■ **WHAT IS BEING ASKED**
Write out precisely the lines beginning with the line that contains "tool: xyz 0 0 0" and ending with the last line of the entries, and no other lines.

Stored dataset items

──────────

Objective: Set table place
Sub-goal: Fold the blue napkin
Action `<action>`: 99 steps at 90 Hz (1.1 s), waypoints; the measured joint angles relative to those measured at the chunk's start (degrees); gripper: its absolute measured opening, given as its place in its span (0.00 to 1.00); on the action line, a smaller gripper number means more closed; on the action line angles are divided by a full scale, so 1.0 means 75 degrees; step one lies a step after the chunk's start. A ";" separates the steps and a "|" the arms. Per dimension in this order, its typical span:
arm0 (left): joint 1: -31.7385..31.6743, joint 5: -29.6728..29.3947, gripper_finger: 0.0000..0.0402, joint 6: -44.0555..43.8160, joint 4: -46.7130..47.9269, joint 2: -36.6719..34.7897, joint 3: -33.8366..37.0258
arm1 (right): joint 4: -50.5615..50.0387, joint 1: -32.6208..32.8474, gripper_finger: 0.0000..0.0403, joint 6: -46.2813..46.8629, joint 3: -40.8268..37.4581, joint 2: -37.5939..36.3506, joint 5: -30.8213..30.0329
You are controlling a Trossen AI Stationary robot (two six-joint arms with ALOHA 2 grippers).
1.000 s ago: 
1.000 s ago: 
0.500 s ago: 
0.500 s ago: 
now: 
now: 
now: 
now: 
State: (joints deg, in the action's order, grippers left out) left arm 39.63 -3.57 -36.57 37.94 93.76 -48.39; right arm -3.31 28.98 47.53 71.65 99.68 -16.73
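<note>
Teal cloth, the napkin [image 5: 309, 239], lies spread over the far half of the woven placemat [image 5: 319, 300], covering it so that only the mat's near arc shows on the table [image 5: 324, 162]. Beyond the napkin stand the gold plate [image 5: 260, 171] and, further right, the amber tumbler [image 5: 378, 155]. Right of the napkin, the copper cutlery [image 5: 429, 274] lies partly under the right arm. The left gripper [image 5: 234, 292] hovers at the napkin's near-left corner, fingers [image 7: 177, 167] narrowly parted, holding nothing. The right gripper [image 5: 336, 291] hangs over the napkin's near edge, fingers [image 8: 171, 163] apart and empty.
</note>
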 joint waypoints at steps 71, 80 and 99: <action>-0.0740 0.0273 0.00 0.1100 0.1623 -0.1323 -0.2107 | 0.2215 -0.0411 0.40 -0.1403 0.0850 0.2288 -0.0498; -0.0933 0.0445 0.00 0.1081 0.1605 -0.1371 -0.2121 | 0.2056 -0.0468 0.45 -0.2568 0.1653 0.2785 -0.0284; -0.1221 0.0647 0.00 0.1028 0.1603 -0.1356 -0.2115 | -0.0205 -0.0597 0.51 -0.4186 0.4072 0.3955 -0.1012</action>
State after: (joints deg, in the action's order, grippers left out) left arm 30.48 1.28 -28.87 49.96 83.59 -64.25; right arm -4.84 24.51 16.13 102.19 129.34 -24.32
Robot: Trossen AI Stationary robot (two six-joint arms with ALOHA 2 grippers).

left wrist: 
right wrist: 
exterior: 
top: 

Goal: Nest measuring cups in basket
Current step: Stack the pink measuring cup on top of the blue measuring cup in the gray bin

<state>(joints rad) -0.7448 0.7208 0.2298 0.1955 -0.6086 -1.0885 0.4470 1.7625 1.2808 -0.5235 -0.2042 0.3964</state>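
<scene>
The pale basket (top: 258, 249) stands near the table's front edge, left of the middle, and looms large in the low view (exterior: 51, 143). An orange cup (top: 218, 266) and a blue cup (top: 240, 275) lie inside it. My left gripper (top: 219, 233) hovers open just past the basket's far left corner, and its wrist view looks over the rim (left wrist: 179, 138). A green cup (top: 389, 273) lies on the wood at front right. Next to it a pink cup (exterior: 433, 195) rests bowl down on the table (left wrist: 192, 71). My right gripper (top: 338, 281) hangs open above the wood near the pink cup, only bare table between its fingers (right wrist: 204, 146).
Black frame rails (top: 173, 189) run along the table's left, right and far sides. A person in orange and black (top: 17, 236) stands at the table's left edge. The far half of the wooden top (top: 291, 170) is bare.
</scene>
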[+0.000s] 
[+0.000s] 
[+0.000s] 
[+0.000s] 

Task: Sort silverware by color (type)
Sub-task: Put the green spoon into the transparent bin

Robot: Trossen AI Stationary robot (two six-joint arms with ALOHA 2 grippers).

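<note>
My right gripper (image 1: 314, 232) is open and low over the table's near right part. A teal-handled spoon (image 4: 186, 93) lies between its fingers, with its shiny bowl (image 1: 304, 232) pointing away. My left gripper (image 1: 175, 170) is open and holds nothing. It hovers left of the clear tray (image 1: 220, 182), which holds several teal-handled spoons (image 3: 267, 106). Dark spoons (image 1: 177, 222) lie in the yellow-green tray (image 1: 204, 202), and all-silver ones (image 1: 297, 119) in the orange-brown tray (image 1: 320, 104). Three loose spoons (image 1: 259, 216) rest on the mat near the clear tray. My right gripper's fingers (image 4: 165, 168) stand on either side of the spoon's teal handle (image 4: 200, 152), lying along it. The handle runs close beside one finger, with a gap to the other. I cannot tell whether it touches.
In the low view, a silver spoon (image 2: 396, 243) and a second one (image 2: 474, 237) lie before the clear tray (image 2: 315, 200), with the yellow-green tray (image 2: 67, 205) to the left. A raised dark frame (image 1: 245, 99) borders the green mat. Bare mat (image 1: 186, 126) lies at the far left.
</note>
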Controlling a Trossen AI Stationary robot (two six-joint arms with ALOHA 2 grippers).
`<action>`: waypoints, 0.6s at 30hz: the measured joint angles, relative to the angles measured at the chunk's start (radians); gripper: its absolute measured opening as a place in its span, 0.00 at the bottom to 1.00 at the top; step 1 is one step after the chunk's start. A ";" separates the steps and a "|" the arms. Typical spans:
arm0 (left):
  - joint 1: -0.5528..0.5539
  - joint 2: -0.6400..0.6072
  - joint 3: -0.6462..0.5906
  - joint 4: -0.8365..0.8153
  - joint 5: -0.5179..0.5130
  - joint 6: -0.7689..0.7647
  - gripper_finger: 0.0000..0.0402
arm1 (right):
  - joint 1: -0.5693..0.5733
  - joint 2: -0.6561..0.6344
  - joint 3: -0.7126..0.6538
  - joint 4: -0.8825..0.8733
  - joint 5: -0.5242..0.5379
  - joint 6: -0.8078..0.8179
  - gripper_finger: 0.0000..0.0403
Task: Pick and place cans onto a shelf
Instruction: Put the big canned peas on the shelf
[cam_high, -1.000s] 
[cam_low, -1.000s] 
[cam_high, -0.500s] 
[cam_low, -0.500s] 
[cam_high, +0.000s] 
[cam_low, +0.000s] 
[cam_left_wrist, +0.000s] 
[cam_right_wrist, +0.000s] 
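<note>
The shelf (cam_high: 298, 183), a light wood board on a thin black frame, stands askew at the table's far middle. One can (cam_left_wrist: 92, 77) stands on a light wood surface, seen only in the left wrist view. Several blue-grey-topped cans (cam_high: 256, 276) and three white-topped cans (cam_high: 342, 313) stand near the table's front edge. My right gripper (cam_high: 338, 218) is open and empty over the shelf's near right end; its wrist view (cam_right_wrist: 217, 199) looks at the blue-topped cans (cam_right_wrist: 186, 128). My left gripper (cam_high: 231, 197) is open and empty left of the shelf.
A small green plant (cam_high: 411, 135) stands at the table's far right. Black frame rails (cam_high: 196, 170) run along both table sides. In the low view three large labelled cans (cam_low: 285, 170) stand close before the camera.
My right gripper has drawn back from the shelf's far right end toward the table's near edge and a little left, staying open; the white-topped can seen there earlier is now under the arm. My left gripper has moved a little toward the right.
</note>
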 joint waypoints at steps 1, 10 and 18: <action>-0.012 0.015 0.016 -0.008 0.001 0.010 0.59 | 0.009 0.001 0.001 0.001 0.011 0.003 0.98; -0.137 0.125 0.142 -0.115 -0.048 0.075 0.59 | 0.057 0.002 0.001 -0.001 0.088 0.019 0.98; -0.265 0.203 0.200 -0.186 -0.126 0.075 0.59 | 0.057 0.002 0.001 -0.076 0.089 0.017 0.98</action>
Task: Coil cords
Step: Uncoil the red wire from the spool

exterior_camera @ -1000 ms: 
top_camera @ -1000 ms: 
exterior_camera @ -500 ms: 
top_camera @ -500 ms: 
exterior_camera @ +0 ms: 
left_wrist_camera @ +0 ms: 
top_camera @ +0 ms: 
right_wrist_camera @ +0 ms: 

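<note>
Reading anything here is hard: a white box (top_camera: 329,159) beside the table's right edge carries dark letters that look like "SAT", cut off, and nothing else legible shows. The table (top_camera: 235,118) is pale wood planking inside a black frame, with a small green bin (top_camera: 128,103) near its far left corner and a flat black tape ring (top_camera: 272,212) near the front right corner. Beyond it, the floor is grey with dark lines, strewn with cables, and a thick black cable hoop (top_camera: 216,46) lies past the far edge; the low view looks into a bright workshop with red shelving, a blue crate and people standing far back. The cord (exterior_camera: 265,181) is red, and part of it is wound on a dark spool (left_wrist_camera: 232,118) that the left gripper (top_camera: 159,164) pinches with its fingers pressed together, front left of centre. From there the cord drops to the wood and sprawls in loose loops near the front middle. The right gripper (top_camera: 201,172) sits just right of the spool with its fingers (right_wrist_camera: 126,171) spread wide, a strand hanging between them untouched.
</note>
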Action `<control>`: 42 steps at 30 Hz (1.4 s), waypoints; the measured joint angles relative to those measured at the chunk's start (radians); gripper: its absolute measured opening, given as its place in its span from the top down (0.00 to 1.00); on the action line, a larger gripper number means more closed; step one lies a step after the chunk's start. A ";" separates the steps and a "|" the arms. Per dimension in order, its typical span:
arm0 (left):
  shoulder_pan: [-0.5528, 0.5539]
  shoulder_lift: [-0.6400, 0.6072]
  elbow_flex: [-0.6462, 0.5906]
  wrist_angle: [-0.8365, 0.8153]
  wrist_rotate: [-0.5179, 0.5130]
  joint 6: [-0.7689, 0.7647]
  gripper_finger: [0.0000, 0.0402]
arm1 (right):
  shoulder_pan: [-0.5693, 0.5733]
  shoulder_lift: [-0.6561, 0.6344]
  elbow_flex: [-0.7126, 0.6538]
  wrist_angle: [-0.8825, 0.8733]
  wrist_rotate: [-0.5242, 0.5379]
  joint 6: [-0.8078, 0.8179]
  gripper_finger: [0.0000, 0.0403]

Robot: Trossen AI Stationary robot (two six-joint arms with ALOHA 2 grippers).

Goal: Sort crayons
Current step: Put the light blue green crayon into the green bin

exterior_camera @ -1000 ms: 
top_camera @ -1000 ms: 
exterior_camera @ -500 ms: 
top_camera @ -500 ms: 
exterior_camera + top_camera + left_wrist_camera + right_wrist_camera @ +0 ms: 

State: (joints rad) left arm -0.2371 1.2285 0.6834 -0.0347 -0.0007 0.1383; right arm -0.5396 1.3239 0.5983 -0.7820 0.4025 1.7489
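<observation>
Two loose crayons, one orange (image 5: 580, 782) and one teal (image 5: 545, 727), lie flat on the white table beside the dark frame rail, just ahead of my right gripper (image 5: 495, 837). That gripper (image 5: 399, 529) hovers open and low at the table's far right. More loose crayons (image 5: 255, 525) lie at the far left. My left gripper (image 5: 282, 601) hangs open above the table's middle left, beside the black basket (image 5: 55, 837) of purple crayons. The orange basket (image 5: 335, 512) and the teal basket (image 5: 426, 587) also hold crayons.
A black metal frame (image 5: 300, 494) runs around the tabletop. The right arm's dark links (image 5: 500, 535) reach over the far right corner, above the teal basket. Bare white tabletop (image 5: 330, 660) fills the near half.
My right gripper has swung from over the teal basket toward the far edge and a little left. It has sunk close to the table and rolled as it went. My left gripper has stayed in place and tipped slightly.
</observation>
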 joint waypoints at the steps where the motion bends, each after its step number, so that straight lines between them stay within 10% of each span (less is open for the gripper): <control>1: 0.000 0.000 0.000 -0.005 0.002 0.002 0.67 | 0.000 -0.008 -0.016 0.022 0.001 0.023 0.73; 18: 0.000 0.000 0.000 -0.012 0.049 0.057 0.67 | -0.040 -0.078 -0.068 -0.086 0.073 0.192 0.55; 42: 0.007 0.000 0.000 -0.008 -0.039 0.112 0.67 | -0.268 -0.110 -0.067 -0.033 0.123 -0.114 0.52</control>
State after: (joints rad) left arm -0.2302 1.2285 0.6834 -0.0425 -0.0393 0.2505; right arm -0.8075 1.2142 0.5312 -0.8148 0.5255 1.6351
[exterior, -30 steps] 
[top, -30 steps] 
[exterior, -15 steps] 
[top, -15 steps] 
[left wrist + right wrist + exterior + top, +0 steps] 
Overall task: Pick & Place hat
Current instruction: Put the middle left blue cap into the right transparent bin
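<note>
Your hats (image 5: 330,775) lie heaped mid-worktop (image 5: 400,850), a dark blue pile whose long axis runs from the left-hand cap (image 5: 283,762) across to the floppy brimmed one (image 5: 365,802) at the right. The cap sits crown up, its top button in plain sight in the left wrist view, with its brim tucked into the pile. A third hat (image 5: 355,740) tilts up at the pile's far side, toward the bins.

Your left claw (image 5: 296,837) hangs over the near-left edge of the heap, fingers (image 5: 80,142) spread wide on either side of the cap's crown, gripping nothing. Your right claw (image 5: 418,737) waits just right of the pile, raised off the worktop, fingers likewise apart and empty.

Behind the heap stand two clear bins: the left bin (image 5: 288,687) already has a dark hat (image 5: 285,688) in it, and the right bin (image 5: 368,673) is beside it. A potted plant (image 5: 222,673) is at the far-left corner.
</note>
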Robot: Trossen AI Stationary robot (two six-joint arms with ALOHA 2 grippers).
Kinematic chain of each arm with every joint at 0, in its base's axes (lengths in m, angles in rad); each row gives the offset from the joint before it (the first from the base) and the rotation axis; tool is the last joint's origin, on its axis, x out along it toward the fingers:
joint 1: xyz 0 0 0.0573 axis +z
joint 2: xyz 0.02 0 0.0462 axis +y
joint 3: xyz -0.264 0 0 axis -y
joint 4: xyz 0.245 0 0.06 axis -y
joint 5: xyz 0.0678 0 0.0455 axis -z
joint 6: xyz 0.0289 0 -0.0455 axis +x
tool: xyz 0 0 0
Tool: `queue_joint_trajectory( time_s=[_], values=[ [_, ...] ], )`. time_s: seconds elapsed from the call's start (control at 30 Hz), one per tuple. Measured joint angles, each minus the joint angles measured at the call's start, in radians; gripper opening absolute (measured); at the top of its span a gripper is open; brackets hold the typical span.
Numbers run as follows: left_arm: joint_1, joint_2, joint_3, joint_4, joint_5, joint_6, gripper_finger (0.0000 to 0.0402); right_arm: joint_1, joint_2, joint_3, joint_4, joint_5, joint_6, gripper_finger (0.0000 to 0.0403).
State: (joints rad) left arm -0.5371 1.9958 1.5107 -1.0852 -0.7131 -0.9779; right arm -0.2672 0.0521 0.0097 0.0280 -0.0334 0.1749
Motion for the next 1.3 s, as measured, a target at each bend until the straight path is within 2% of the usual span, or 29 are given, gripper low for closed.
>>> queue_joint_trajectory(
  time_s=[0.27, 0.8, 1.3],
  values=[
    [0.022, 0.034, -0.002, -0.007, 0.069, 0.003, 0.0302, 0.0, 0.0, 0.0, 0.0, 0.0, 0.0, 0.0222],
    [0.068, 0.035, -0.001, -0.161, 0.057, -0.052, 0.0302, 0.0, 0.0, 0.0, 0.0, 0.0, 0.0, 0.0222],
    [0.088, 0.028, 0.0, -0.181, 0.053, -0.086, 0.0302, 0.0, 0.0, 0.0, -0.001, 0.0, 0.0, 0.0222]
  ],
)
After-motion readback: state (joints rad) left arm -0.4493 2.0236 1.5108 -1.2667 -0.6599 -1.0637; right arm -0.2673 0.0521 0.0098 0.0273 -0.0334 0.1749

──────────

■ **SOLUTION TO THIS PROBLEM**
tool: xyz 0 0 0
Tool: `queue_joint_trajectory( time_s=[_], values=[ [_, ...] ], )`. time_s: seconds elapsed from the call's start (control at 30 Hz), one per tuple. Measured joint angles, each minus the joint angles measured at the call's start, in radians; gripper opening absolute (measured); at the top of its span a gripper is open; brackets hold the typical span.
Numbers run as follows: left_arm: joint_1, joint_2, joint_3, joint_4, joint_5, joint_6, gripper_finger (0.0000 to 0.0402); right_arm: joint_1, joint_2, joint_3, joint_4, joint_5, joint_6, gripper_finger (0.0000 to 0.0403).
State: (joints rad) left arm -0.5371 1.9958 1.5107 -1.0852 -0.7131 -0.9779; right arm -0.2672 0.0521 0.0097 0.0280 -0.0334 0.1749
Motion for the next 1.3 s, as measured, a target at each bend until the straight path is within 2% of the usual span, or 29 are given, gripper low for closed.
>>> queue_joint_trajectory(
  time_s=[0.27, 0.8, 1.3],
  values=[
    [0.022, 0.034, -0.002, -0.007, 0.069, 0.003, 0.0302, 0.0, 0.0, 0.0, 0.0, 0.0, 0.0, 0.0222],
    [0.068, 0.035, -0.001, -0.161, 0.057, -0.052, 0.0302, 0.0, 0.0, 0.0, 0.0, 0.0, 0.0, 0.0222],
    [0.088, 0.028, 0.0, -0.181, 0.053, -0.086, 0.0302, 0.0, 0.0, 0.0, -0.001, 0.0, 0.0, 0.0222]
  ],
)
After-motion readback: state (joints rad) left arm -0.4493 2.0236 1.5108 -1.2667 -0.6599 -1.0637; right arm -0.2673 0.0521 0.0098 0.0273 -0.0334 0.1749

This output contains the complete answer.